**WHAT IS BEING ASKED**
Whatever the listing holds, output it without alteration.

########

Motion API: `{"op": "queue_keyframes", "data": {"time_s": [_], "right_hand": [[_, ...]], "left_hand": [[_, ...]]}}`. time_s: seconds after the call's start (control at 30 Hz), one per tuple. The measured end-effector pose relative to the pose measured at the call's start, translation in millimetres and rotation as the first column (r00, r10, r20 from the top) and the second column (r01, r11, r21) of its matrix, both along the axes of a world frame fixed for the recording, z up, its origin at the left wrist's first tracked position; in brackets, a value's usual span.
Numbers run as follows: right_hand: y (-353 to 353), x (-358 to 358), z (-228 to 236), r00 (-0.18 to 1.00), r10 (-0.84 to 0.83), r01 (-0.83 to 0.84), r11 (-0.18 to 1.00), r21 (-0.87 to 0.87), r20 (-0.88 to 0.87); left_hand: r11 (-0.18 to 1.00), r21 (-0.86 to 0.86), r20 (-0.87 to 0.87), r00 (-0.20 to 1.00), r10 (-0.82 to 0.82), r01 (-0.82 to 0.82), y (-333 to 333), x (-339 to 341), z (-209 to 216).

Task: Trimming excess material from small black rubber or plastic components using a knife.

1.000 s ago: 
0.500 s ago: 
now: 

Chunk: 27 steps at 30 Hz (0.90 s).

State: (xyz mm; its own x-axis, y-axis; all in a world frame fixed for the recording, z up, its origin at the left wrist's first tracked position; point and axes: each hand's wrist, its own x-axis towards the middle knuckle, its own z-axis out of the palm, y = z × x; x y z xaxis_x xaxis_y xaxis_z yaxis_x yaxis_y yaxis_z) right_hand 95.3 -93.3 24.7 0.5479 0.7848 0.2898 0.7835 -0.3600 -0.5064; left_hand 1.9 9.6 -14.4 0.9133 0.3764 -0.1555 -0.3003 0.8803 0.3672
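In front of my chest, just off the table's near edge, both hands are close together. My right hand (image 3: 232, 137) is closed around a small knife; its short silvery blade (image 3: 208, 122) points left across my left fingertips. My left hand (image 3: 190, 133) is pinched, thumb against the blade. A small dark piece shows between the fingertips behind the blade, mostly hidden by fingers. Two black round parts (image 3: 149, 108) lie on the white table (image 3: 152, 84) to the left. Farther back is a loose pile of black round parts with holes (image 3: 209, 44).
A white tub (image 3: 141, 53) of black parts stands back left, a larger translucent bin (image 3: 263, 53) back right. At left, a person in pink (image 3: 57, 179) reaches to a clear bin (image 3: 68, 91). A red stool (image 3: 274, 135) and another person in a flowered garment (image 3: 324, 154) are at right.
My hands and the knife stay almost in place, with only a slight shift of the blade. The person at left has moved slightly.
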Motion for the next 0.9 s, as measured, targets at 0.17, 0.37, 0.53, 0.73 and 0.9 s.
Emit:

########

**SOLUTION TO THE EXERCISE**
Motion API: `{"op": "queue_keyframes", "data": {"time_s": [_], "right_hand": [[_, ...]], "left_hand": [[_, ...]]}}`. time_s: seconds after the call's start (control at 30 Hz), one per tuple. The measured end-effector pose relative to the pose measured at the call's start, translation in millimetres and rotation as the first column (r00, r10, r20 from the top) and the second column (r01, r11, r21) of its matrix, both along the axes of a world frame fixed for the recording, z up, its origin at the left wrist's first tracked position; in brackets, a value's usual span.
Numbers run as follows: right_hand: y (-353 to 353), x (-358 to 358), z (-228 to 236), r00 (-0.18 to 1.00), r10 (-0.84 to 0.83), r01 (-0.83 to 0.84), r11 (-0.18 to 1.00), r21 (-0.87 to 0.87), r20 (-0.88 to 0.87); left_hand: r11 (-0.18 to 1.00), r21 (-0.86 to 0.86), r20 (-0.87 to 0.87), r00 (-0.20 to 1.00), r10 (-0.82 to 0.82), r01 (-0.82 to 0.82), y (-333 to 333), x (-339 to 341), z (-209 to 216).

Task: Trimming excess material from small black rubber or plastic components using a knife.

1.000 s ago: 
0.500 s ago: 
now: 

Chunk: 27 steps at 30 Hz (0.90 s).

State: (xyz mm; its own x-axis, y-axis; all in a world frame fixed for the recording, z up, its origin at the left wrist's first tracked position; point and axes: each hand's wrist, its own x-axis towards the middle knuckle, its own z-axis out of the palm, y = z × x; x y z xaxis_x xaxis_y xaxis_z yaxis_x yaxis_y yaxis_z) right_hand 95.3 -93.3 24.7 0.5479 0.7848 0.2898 0.7835 -0.3600 -0.5064; left_hand 1.9 9.6 -14.4 0.9133 0.3764 -0.1555 -0.3003 0.8803 0.3672
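In front of my chest, just off the table's near edge, both hands are close together. My right hand (image 3: 232, 137) is closed around a small knife; its short silvery blade (image 3: 208, 122) points left across my left fingertips. My left hand (image 3: 190, 133) is pinched, thumb against the blade. A small dark piece shows between the fingertips behind the blade, mostly hidden by fingers. Two black round parts (image 3: 149, 108) lie on the white table (image 3: 152, 84) to the left. Farther back is a loose pile of black round parts with holes (image 3: 209, 44).
A white tub (image 3: 141, 53) of black parts stands back left, a larger translucent bin (image 3: 263, 53) back right. At left, a person in pink (image 3: 57, 179) reaches to a clear bin (image 3: 68, 91). A red stool (image 3: 274, 135) and another person in a flowered garment (image 3: 324, 154) are at right.
My hands and the knife stay almost in place, with only a slight shift of the blade. The person at left has moved slightly.
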Motion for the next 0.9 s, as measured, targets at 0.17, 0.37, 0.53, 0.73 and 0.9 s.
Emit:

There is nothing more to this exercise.